Anduril also sells to the US government “intelligent air support” with its Ghost 4 autonomous small unmanned aircraft system (sUAS). The Anduril website says Ghost 4 is “modular, man-portable, waterproof, and combines long endurance, high payload capacity and a near-silent acoustic signature for a wide variety of mission capabilities.” It also “is designed and manufactured in the US to meet the needs of our military users,” and “provides real-time surveillance, intelligence, and reconnaissance capabilities, creating a clearer common operating picture which enables service men and women make more informed decisions.”

The Ghost 4’s UAS drones operate in conjunction with the Anduril “Sentry Towers” which, according to the Intercept, “bundle cameras, radar antennae, lasers, and other sophisticated sensors atop an 80-foot pole. Surveillance imagery from both the camera-toting drones and sensor towers is ingested into ‘Lattice,’ Anduril’s artificial intelligence software platform, where the system automatically flags suspicious objects in the vicinity, like cars or people.”
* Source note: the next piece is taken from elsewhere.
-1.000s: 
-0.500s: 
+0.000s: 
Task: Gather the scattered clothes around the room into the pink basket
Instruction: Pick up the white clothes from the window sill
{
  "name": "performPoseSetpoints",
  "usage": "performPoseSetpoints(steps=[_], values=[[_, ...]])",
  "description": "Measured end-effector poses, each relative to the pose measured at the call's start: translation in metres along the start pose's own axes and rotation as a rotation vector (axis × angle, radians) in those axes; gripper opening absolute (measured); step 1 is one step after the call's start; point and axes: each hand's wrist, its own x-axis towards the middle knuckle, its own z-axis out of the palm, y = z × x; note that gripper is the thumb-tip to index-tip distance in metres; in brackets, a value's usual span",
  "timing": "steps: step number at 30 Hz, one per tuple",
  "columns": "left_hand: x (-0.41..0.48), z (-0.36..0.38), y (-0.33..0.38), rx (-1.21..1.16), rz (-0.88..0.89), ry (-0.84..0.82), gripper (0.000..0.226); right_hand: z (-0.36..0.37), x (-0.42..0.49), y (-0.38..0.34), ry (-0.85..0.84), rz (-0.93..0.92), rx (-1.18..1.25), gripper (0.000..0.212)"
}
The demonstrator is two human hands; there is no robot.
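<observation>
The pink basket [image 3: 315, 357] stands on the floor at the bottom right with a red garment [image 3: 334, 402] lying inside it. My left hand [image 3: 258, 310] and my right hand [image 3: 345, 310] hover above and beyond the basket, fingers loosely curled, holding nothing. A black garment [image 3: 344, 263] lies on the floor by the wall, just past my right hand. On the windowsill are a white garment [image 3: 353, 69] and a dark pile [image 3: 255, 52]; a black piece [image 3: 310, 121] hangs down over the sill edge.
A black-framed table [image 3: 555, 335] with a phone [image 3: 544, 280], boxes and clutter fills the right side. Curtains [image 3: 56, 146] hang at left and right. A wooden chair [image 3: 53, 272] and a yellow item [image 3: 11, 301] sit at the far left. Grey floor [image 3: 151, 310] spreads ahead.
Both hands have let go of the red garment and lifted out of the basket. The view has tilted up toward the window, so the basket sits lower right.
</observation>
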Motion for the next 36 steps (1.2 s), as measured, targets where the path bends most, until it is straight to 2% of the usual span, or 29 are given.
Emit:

It is clear that the Thundercat Technology contract enables Anduril to plug its surveillance image data gathering systems into the AI and deep learning systems of Google Cloud services. Among the capabilities of Google’s Natural Language tool, for example, is “to reveal the structure and meaning of text … [and] extract information about people, places, and events.” According to company marketing materials, this technology can be paired with Google’s speech-to-text transcription software “to extract insights from audio conversations.”

Through its contract with DHS, Google is working directly with those in the tech industry who, like Anduril, are open advocates for the use of advanced systems for war and the anti-immigrant agenda of the Trump administration. The Intercept report says CEO Palmer Luckey has personally donated “at least $1.7 million to Republican candidates this cycle. On Sunday, he hosted President Donald Trump at his home in Orange County, Calif., for a high-dollar fundraiser.”
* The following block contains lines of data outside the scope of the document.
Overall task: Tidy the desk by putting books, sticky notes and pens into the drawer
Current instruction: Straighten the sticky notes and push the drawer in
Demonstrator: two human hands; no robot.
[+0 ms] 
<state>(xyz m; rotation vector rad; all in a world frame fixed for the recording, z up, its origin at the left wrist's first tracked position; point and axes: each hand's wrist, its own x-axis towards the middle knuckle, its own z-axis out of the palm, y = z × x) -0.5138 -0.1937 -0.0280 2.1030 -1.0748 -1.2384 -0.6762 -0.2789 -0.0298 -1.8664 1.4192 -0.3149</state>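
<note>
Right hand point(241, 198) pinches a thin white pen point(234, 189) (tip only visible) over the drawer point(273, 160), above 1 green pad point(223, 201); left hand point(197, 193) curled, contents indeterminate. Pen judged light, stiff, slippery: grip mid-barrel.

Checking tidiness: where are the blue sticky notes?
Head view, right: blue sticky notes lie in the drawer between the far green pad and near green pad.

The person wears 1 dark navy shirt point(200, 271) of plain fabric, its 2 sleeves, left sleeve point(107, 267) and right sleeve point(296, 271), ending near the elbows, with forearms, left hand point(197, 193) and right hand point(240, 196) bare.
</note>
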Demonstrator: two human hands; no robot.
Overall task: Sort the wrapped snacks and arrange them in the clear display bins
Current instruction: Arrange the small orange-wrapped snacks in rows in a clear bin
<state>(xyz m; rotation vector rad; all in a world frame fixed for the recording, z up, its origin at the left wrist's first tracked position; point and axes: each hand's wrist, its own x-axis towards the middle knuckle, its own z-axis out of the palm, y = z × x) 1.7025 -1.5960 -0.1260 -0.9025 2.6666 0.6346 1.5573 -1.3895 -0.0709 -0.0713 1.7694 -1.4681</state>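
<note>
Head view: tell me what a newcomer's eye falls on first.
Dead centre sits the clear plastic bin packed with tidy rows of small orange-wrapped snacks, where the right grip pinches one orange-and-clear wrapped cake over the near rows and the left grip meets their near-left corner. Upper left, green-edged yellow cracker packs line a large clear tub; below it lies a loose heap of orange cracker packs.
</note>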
Anduril also counts among its investors Peter Thiel, a right-wing venture capitalist who functions as a tech advisor to Donald Trump and who is also an investor in the IT firm Palantir, a top provider of IT and big data mining solutions for US intelligence agencies.

Palmer Luckey has been vocally hostile to the opposition among Google employees to the collaboration between the tech giant and the US military. When Google employees forced company management to abort a contract with the US Defense Department’s Project Maven in 2018, Luckey accused the company of “abandoning the Pentagon.” He went on to say that Google permitted “a fringe inside of their own company” to allow foreign adversaries to adopt superior AI military capabilities to the US.

Exposing the extreme nationalist views prevalent among this layer of American tech executives, in 2019 Luckey said the following about the employees who signed the petition objecting to the Project Maven contract: “You have Chinese nationals working in the Google London office signing this letter, of course they don’t mind if the United States has good military technology. Of course, they don’t mind if China has better technology. They’re Chinese. They’re not going to have any loyalty.”

The revelation that Google is developing AI for a CBP border surveillance system—and working with companies like Anduril—makes clear that the fight to stop advanced technologies from being deployed for repressive and military warfare purposes requires a political struggle against the entire capitalist system and for socialism.